Your child will not be able to say these sounds at first, but they can start to listen to them and look at you when you are making the sounds.
- Hold the sound card up to your face and say the sound to your child, emphasising the shape your lips and tongue make.
- If your child has a go at copying the sound, great!
- They might also start to copy your mouth shape but without making the sound.
- You can play games with the cards, such as hiding them around the room for your child to find, hiding them under jigsaw pieces, laying them out on the floor like stepping stones for your child to jump between and putting them in a bag and letting your child feel for one.
- Remember to keep it relaxed and fun and don’t worry if your child can’t say the sounds. The most important thing is for them to listen to the sounds and see you making them.
Sound books or bags
- Choose a sound and make a book full of things that begin with that sound.
- Choose words and pictures that your child will enjoy looking at.

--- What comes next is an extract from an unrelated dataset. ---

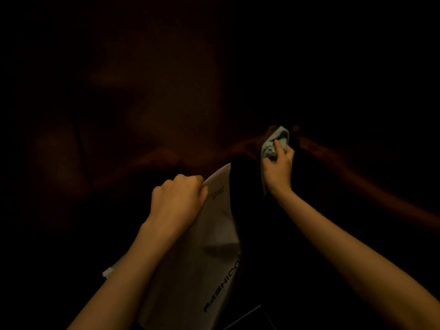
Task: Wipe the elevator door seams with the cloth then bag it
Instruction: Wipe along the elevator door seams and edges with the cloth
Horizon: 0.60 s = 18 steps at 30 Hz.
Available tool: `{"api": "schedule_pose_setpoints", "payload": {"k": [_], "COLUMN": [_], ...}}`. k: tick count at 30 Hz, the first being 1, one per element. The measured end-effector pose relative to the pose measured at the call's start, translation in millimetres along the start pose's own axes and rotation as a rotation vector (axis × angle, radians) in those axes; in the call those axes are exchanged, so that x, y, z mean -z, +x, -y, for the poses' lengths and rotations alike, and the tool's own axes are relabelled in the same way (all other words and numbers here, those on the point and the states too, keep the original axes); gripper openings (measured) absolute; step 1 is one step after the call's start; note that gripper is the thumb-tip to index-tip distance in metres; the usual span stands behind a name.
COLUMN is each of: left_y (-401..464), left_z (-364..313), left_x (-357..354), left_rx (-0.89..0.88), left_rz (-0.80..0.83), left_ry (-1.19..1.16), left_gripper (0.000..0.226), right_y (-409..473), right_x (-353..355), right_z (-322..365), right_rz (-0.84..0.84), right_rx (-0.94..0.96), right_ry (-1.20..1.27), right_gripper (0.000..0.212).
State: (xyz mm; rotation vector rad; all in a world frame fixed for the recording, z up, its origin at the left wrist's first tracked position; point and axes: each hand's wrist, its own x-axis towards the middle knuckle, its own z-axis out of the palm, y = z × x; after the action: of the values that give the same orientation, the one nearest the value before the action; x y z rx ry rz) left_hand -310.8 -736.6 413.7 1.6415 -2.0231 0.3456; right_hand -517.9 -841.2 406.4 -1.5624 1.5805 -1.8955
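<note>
left hand [181, 198] grips the upper rim of a pale bag [209, 253] printed "fashion", fingers curled; farther off, right hand [277, 170] clutches the bunched grey-green cloth [273, 144] beside the bag's dark mouth

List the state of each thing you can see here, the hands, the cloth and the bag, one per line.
left hand: grips the bag's top edge
right hand: holds the bunched cloth
cloth: crumpled, held above the bag's mouth, not yet inside
bag: white, held up, mouth open
</note>
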Motion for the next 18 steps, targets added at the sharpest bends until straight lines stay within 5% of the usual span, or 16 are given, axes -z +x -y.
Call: {"api": "schedule_pose_setpoints", "payload": {"k": [8, 12, 18], "left_y": [15.9, 23.8, 32.1], "left_z": [-2.2, 0.3, -4.9], "left_x": [8.8, 13.3, 29.1], "left_rx": [-0.019, -0.018, -0.018], "left_rz": [-0.063, -0.057, -0.140], "left_ry": [-0.010, -0.072, -0.129], "left_gripper": [0.024, 0.023, 0.022], "right_y": [56.4, 111.4, 88.1], "right_x": [3.0, 15.7, 13.2], "right_z": [58.3, 105.3, 64.5], "right_rz": [-0.037, -0.060, -0.060], "right_rx": [0.267, 0.258, 0.241], "right_ry": [-0.074, -0.091, -0.369], "right_gripper": [0.052, 0.050, 0.058]}}
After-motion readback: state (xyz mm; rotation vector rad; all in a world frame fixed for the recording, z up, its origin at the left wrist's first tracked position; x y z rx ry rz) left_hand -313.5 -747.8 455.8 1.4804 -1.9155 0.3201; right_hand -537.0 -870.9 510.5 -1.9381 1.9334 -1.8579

- Use photos, pictures from catalogues and magazines, drawings and pictures from the internet.
- For example, your ‘s’ book might include socks, Superman, Uncle Steven, Santa, satsuma, singing etc.
- Look at the book together. Say the word and do the Makaton sign, then hold the book up to the side of your face so your child is looking at you and the book. Say the word, emphasising the first sound, so your child can see what your lips and tongue are doing.
- The aim of the book is to begin to help your child hear these sounds and learn where they go in words. This is not a talking activity. The words will be too difficult for your child to say at first. If your child wants to have a go at saying the words, that is OK, but it is also fine if they just want to listen.
- You can do the same activity with a bag. Choose a sound and fill the bag with objects beginning with that sound, for example, for a ‘b’ bag – ball, banana, baby, bag, biscuit etc.
Sounds in play
- Make lots of sounds when playing together. For example, ‘nnnnnn’ for an aeroplane, ‘shhhh’ when putting dolly to sleep, ‘mmmmm’ when eating and drinking, ‘sssss’ for a snake, ‘b b b’ when bouncing a ball.
- Repeat these sounds lots of times in games.
- For working on a particular sound, choose the sound then get out toys which help you use this sound.
- Think about lots of words beginning with that sound that you can use when playing together. For example, when playing with a ball, you could say:
“Bounce the ball….b b b”
“Bear’s ball” etc.
- Repeat the words lots of times when playing the game.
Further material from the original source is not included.